Like a good hardware store associate, anyone who wishes to serve a customer or create a product they will love, they must strive to understand what the customer is trying to do. If they are trying to repair a leaky faucet don’t send them home with a chainsaw.
2. Do you know what your customer’s pain points are? From week to week? Hour to hour?
Find a solution that gives you actionable insights – the kind that help you make corrections in real time and that helps you make strategic adjustments over time. This will tell you where you need to focus and understand why your customers might feel frustrated at four o’clock.
3. Do you know what your customer thinks, feels and expects when they hear your name or see your logo?
You know what we’re talking about. When you see the logo of your favorite store or restaurant it makes you feel good inside. Much of that goodness comes – not only from how beautiful or delicious your product is – but from how your employees made them feel. Gather this information and share it far and wide, from bottom to top at your organization. Make good customer experience part of your brand identity.
4. Are you setting yourself up for failure and your customers for disenchantment?
Level set those expectations, then exceed them. Get rid of any customer “benefits” that merely raise expectations, only to disappoint customers when you don’t come through thoughtless. If it’s Taco Tuesday, remember to have plenty of guacamole.
5. Does your customer always know what solution they need?
Good customer experience professionals and product designers don’t only ask customers what they want. Organizations share what customers are trying to accomplish and what their pain points are with their frontline teams, their C-suites, and their engineers, cooks, designers, or sales teams. Get the story behind what the customer is asking for. Ten years ago, how many of us would have said we could really use a flying camera or one mounted to our heads?

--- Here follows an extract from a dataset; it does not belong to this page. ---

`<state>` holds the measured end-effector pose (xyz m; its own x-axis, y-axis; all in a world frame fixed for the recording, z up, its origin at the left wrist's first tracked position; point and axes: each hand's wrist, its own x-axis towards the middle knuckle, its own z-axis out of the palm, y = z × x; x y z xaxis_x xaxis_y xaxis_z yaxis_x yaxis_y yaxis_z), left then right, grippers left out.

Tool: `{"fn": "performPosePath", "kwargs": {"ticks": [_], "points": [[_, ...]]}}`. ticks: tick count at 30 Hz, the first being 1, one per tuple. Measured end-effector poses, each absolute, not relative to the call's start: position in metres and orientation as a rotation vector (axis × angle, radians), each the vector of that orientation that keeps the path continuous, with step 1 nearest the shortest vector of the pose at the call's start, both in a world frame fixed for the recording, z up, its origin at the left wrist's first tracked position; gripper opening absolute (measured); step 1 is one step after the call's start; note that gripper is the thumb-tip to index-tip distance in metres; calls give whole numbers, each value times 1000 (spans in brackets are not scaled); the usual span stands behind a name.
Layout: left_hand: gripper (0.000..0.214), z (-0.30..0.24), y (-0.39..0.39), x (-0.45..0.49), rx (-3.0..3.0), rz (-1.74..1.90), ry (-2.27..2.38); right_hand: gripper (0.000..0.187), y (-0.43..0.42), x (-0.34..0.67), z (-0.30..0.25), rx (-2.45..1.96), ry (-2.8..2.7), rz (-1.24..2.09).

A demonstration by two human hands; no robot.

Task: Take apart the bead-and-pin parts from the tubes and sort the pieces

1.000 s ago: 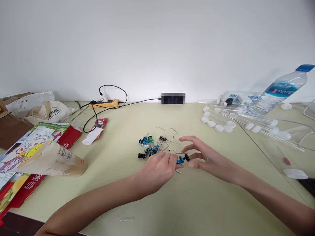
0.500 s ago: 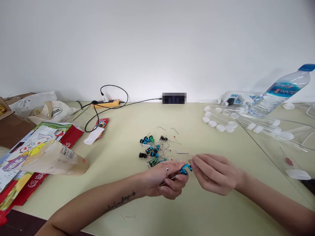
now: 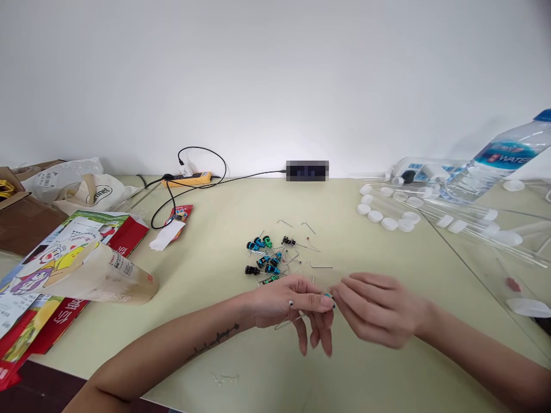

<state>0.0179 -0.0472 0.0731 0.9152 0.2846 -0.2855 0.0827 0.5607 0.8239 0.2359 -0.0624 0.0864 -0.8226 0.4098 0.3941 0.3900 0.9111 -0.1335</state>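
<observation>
On the table (image 3: pixel 241 201) many things lie around the work. At the left, a cup (image 3: pixel 116 275) hides a portion of the red printed bag (image 3: pixel 133 232), and behind them there are a cloth bag (image 3: pixel 97 195) and a carton (image 3: pixel 32 223). A white paper (image 3: pixel 167 235) partly covers a red packet (image 3: pixel 184 212). Near the wall, a black cable (image 3: pixel 253 175) runs between the yellow power strip (image 3: pixel 191 179) and a dark device (image 3: pixel 307 171). At the right, white caps (image 3: pixel 390 223) and clear tubes lie near the bottle (image 3: pixel 495 160), well apart from the hands.

The pile (image 3: pixel 272 261) of blue, green and black parts lies just beyond the left hand (image 3: pixel 301 304), which covers its near edge. A hex key (image 3: pixel 322 266) lies on the table, beyond the gap between the two hands.

The left forearm comes in from the lower left; the hand is turned thumb up. Its thumb and forefinger are clamped on a small blue part (image 3: pixel 329 297), while the other fingers hang down, spread. A thin wire (image 3: pixel 282 326) shows below this hand. The right hand (image 3: pixel 374 310) comes from the lower right, with its fingers bent and close together, the tips at the blue part. Whether they pinch it, I cannot tell.
</observation>
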Motion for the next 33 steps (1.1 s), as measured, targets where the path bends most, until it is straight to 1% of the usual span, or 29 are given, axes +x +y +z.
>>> {"fn": "performPosePath", "kwargs": {"ticks": [1,3,5,7,9,11,13,16,17,19,21,22,24,27,29,30,31,33], "points": [[38,72,-48,18,926,67,362,15,-64,237,85,-627,-2641,142],[41,68,-53,20,814,14,264,19,-68,240,80,-725,-2580,233],[45,63,-60,23,719,11,177,26,-71,241,75,-706,-2509,169],[48,58,-67,26,654,6,97,31,-73,243,70,-553,-2462,22],[51,56,-72,28,621,6,48,31,-73,243,68,-393,-2438,-71],[50,56,-74,27,621,57,78,29,-74,241,66,-417,-2412,-24],[47,57,-72,25,653,130,164,31,-76,237,66,-562,-2359,162],[45,62,-64,20,823,190,306,28,-79,229,70,-679,-2199,662],[44,65,-62,18,936,187,353,27,-80,227,73,-712,-2109,850],[42,70,-58,15,1237,172,472,33,-80,223,79,-839,-1951,1200],[41,75,-56,14,1539,164,589,40,-79,221,84,-1001,-1921,1428],[41,77,-56,13,1645,169,635,41,-80,220,85,-1078,-1966,1473],[42,79,-56,12,1725,190,679,38,-82,220,84,-1185,-2095,1404],[45,73,-55,12,1498,125,634,29,-87,228,74,-1143,-2280,964],[48,67,-54,11,1316,42,589,27,-87,239,64,-1072,-2343,652],[49,63,-53,10,1306,20,584,26,-86,245,59,-1085,-2332,547],[49,60,-54,10,1383,20,599,24,-83,251,56,-1133,-2289,486],[46,54,-56,9,1759,68,673,16,-72,263,51,-1285,-2138,468]]}}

6. Who at your company affects a customer’s experience?
Anyone (or anything) customers come into contact with helps writes the story of their experience. Make sure your employees know you hired them to delight customers. Make everyone accountable. Do not delegate customer experience to a single department. It’s not a project — it’s a never-ending mission.
7. Are your people capable of satisfying customers?
Do your customers think you exist to take their money and send them on their way? Are your teams interested in your products and services? Do they value them? Do they understand them and are well versed in their features? Make sure your folks are ready to engage customers who can’t wait to learn more about your great stuff.
8. Do you let your employees resolve problems in real time?
Do you have one of those companies where your staff has to check with a manager to make a customer happy? Make sure your employees have the freedom and resources to address customer dissatisfaction in real time. Frontline professionals must have the leeway and authority — even a dollar amount — to remedy a situation. Customers treated well when something goes wrong might just stay with you forever.
9. Can memorable customer experiences be created?
Yes! Seize opportunities to WOW your customers. Customer experience is the last bastion of competition. It can be more of a differentiator than price. If your employees see an opportunity to turn someone’s day around, make sure they seize it!
10. Is your customer rewards program really rewarding customers?
Dive into your reward program to make it is really producing happy and loyal customers. Think of it as you would products or services themselves. It’s better not to have a loyalty program than to promote a disappointing one. (See #4.)
11. Is product planning a race for a solution?
Organizations are often in a horse race to bring new products and services to market. We get that. But this can also lead to “solution bias” which is when we jump to a fix before we fully understand the need. Don’t skip over this step or you risk landing on your face.
12. Will customers really pay more for your product or service if they feel good about your service?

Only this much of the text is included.